A man visits a woman for tea. He tells her this is the only place he pays attention to in terms of its furniture and so on. He also loves her 'little boy'. They then talk about the state of the novel as a literary genre - coming to the conclusion that the psycho-novel is shoddy. She feels anguished about possibly having failed in not following suit with that genre however, and he leaves. He rings the bell, then a friend of hers comes along and whilst she would usually be annoyed by her, this time she puts her arm around her and entices her to come again soon.
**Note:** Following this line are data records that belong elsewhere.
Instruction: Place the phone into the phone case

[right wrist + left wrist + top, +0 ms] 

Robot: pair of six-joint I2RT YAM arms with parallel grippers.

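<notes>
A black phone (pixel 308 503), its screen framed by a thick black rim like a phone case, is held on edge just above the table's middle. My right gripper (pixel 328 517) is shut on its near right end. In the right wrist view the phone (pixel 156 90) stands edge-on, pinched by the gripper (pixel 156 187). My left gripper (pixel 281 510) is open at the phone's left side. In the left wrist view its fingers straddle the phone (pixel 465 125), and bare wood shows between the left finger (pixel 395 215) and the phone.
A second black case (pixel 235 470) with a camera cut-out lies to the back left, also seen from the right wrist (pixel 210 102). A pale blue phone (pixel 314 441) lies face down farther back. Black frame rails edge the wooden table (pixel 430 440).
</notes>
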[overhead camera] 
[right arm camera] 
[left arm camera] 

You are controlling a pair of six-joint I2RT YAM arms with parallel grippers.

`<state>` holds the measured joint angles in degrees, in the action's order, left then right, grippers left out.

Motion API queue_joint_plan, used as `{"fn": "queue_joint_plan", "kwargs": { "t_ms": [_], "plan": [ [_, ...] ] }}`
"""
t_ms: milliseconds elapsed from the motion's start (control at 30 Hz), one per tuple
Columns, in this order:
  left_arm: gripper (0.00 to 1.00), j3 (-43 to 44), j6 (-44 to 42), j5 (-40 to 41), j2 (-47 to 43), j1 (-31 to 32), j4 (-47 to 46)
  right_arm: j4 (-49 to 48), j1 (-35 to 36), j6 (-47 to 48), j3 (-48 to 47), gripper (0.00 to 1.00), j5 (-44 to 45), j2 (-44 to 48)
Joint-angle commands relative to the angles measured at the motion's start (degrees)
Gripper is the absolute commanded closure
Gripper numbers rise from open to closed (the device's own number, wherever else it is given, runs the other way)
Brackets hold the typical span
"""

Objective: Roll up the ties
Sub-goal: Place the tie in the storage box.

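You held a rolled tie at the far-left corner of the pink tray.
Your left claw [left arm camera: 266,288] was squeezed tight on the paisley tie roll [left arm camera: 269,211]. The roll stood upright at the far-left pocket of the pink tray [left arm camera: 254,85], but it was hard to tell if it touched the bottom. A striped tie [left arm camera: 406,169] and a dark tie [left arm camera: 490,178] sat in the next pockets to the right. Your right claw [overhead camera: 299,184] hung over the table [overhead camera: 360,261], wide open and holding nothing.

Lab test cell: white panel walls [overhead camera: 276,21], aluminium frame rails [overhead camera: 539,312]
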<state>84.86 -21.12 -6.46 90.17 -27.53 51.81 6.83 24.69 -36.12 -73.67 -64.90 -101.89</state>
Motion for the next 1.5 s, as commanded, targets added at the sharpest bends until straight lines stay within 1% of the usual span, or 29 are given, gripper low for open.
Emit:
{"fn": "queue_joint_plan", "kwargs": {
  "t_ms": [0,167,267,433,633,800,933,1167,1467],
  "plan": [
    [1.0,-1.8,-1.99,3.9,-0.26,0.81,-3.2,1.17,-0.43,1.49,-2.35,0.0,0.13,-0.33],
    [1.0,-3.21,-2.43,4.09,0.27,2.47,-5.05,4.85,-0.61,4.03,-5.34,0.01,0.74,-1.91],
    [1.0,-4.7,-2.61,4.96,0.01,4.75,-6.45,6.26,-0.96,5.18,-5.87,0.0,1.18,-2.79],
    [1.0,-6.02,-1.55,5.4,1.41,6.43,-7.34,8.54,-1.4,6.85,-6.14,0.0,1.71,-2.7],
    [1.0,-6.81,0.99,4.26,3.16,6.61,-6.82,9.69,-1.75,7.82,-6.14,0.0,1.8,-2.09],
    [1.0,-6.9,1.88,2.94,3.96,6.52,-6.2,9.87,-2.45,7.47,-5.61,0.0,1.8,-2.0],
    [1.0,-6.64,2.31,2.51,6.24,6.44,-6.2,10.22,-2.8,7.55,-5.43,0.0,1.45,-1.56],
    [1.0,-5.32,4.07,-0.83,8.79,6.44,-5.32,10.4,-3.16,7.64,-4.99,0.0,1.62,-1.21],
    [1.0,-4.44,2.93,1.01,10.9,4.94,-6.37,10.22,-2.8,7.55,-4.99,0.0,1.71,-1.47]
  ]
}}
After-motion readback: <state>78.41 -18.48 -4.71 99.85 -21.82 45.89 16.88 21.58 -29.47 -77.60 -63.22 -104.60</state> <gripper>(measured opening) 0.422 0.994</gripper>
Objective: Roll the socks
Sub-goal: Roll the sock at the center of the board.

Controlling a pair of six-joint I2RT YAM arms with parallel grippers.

She then sets out writing about how she liked the talk on psychology with her friend.

Characters[edit]

  • a female playwright
  • a male novelist
  • the playwright's friend an elderly virgin, a pathetic creature who simply idolized her

Major themes[edit]

  • friendship
  • literary genres, particularly trends for novels, and the psychology-novel.
  • Unspoken of/Hidden Love

Literary significance[edit]

The text is written in the modernist mode, without a set structure, and with many shifts in the narrative.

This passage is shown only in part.